Have you ever seen a post go across your Facebook, and you thought “Wow, I want to reshare that and comment on it, but I’ve got too much to say”? That’s what this post is.

Dennis Moser shared this really good article about the business of alternative/integrative/complementary medicine. Go read it. I’ll wait.

And, having recently been a patient of an “integrative medicine” practitioner—two, actually—I had some thoughts. One practitioner is a doctor of naturopathic medicine (ND), and one is a myofascial therapist. And although I am no longer seeing either of them (possibly temporarily, in the case of the myofascial guy), I kind of wanted to talk about the pros and cons of my experience—and why it leads me to agree with the article that, yes, this is big business, and this industry has some potential positives but desperately needs regulation. (That’s right, folks! Anecdata time!)

I should start by saying, if I hadn’t gone to the naturopath, I would probably not have had the blood test that told me I was sensitive to my three favorite food categories (gluten, dairy, and eggs [even duck eggs]). In helping me deal with those sensitivities and givingselling me supplements to help make up for the vitamin deficiencies they’d left me with, the naturopath improved my quality of life tremendously. So I’ll say this: when there’s “something weird going on” with large, seemingly unrelated parts of your body, maybe visiting a naturopath (a full ND, not just a chiropractor who likes herbs) is worthwhile.

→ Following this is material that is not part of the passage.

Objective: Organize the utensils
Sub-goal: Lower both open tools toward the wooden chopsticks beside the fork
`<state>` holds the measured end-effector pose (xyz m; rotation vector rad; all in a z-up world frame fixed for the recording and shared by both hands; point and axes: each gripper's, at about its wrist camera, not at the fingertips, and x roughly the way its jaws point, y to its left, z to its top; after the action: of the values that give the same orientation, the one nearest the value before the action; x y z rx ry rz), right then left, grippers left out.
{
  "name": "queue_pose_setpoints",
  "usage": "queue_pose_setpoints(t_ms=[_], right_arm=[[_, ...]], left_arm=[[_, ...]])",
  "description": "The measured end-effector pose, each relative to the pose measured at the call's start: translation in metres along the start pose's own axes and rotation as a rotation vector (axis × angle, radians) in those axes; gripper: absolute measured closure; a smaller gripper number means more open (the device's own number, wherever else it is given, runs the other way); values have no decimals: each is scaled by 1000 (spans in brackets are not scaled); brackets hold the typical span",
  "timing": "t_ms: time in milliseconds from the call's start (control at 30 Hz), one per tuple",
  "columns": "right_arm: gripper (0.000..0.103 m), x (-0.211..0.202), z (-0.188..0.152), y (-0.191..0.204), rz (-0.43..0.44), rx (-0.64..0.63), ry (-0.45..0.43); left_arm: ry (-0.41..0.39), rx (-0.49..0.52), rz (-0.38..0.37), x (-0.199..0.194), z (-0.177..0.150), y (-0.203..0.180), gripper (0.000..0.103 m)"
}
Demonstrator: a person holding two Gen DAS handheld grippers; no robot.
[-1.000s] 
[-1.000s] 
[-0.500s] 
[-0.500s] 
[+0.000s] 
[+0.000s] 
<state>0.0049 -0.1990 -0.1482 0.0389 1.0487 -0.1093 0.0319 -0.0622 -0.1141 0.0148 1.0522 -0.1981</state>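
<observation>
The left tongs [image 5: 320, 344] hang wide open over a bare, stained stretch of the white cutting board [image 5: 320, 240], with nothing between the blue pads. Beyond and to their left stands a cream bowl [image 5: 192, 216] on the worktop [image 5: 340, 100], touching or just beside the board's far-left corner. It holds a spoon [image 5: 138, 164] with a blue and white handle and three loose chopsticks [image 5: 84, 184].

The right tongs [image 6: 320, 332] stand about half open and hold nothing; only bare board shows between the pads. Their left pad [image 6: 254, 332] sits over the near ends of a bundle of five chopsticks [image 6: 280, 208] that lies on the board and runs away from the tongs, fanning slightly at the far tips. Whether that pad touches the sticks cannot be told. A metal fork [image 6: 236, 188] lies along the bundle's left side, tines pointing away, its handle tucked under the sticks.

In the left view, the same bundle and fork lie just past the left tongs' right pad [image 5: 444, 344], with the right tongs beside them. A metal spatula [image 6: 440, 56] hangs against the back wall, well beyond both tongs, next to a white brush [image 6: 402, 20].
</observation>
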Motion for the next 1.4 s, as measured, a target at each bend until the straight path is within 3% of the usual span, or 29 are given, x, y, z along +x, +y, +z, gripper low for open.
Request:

I kept her as my primary care provider, though, and maybe that was a mistake. When my right foot started hurting, she gave me both good and bad advice, and the good outweighed the bad; it got better. When the left foot started hurting (look, guys, it’s been a rough year), she started to do the same thing… but it was totally unclear what was wrong or how to fix it. And she gave me the choice between a chiropractor and a podiatrist, with an emphasis on the chiropractor. I picked the podiatrist, but the one she referred me to was awful. She gave me a new referral, to a better one, when I complained. (I don’t believe for an instant that she meant to send me to a bad podiatrist, but I suspect she hasn’t had a lot of patients go against her preferences, when given the choice.) And then when my hips and thighs and lower back and eventually neck and right arm all started hurting, she referred me to the myofascial therapist. I think this was the right call; however, since the foot problem that caused all of the myofascial problems remains unresolved, I’ve kind of stopped going. I don’t see the point in fixing something I’m going to keep breaking.

The thing that made me stop seeing her wasn’t the foot. And it wasn’t their shady-ass billing department. It was when I realized that Traumeel, something she’d been telling me to use (and I’d been using) for over six months, had no actual ingredients in it.

Side note on homeopathy — this is a rant, with strong language

just water

In the specific case of Traumeel, I had read the ingredients, and I misread “Arnica montana 3X 1.5g” as meaning “1.5g of Arnica montana.” I’d skipped right over the 3X. If I’d considered it, I guess it was to assume it meant some kind of purification or something. But no. That notation refers to dilution. 3X means, if I read this right, that they took 1.5g (already a small amount) of Arnica, diluted it in 10 times as much water, took 1.5g of that, diluted it in 10 times as much water, and repeated the process one more time. Then they put that little bit of nothing (and a bunch of other little bits of nothing) into a 100g tube of otherwise inactive ingredients.

Now, I more or less understand the homeopathic theory of putting a tiny bit of something really bad for you into your system. That’s how allergy shots work, in essence, and allergy shots work. So, while there’s not much (any?) scientific support for doing that to treat other problems besides allergies, I can step back and say “I don’t think that’s going to work, but I guess knock yourself out?”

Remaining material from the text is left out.